No Hashes! I Want Objects!
While the illustrated hash field might be already very helpful to you, it can be extremely frustrating to fumble with nested hashes in your business logic. Adding features like coercion of specific fragments will end up in repeating code and bugs will come.
A better way is to use a twin decorator from the Disposable gem and its brand-new hash fields feature.
gem "disposable", ">= 0.3.2"
Despite the header of this post, a twin always defines a schema. This happens in a twin class.
require "disposable/twin" require "disposable/twin/property/hash" class User::Twin < Disposable::Twin include Property::Hash property :content, field: :hash do property :slack do property :activated property :username end end end
The twin allows you define any number of nested hash structures. The hash may also contain collections, check the twin docs for that.
In order to use that “twin”, you simply decorate the original model.
user = User.find(1) twin = User::Twin.new(user)
You can now work with that twin’s hash field as if it was a nested Ruby object.
twin.content.slack.activated = true twin.content.slack.username = "solnic"
To push the modified hash back to the model, you have to call sync
.
twin.sync user.content #=> { "slack" => { "activated" => true, "username" => "solnic" } }
When calling user.save
now, your changes are persisted.
Object-Oriented Schemas
This is already very useful, since there’s no way you can screw up that hash anymore. The twin’s schema gives you a rock-solid API.
“Well, that’s nice, but I can use Hashie for that!” might be what you’re thinking right now. Yes, but can you add decorator methods to nested fragments, too?
class User::Twin < Disposable::Twin include Property::Hash property :content, field: :hash do property :slack do property :activated property :username def activate! self.activated = true end end end end
Setting the activation status of the user’s slack channel is now a method call, no assignment anymore.
twin.content.slack.activate!
That’s not only convenient, that’s safe.
Coercion
Speaking of safety: Why not use coercion to make sure the assigned value is always a boolean?
require "disposable/twin/coercion" class User::Twin < Disposable::Twin include Property::Hash feature Coercion property :content, field: :hash do property :slack do property :activated, type: Types::Bool
The :type
option allows to specify the coercion target. The twin’s setter will now automatically convert.
twin.content.slack.activated = 1 twin.content.slack.activated #=> true
When it comes to coercion, you have the entire API of the dry-types gem right at your fingertips, because Disposable uses it under the hood.
Remapping Properties
It’s often a good idea to hide the internal data structure to the user in the bad and evil outer world. For example, the content
field doesn’t have to be visible.
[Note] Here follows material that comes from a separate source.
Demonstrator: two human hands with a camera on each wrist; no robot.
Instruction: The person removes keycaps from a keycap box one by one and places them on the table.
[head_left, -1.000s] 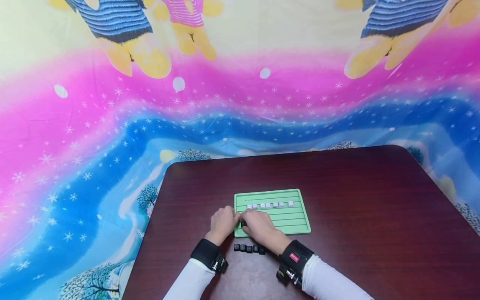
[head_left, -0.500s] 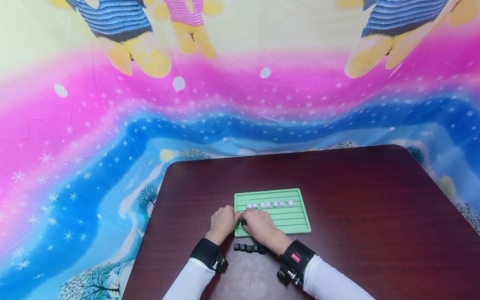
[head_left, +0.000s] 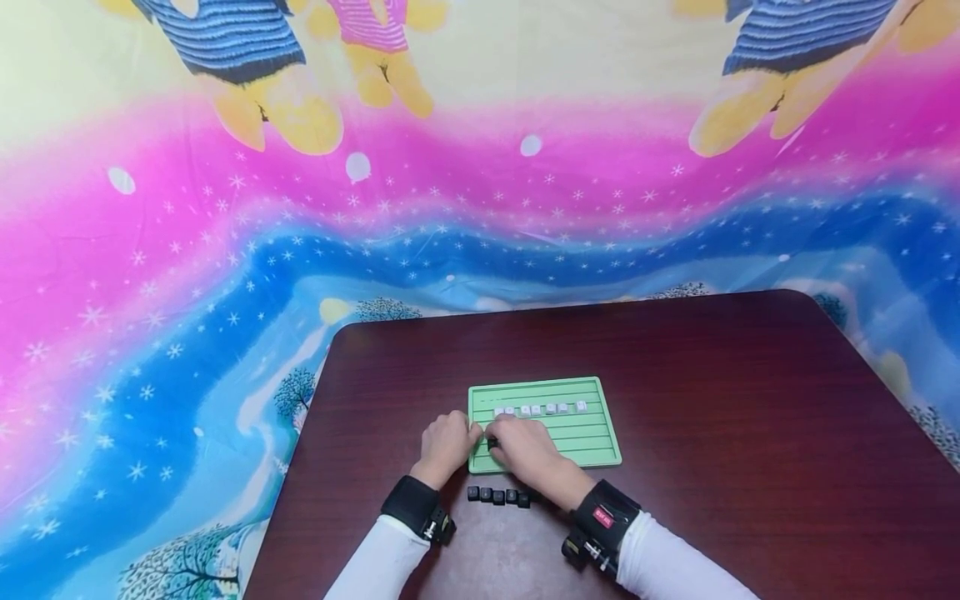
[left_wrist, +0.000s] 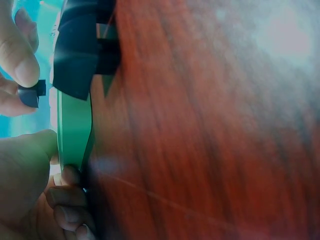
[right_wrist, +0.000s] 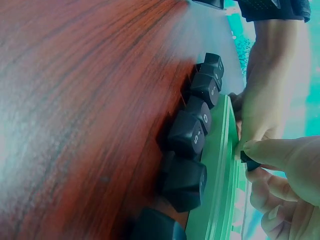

We can remap the slack
field directly to the top-level.
class User::Twin < Disposable::Twin include Property::Hash property :content, field: :hash do property :slack do # .. end unnest :slack, from: :content end
That’s exactly what unnest
does.
twin.slack.activated #=> false
You now hide implementation details from the environment, and simplified your object’s API – a very smart thing to do.
Validations
Disposable’s twins are data mapper objects. Their job is, I say it again, mapping data.
What if you wanted to hook a form on top of the object we just created, with nested fields and validations? You can use the popular Reform gem. Reform internally uses twins to compose forms, the API is identical.
class User::Form < Reform::Form include Disposable::Twin::Property::Hash feature Coercion property :content, field: :hash do property :slack do property :activated, type: Types::Bool property :username validates :username, length: 3..30 validates :activated, presence: true end end unnest :slack, from: :content end
This looks almost identical to the twin, except for added validations.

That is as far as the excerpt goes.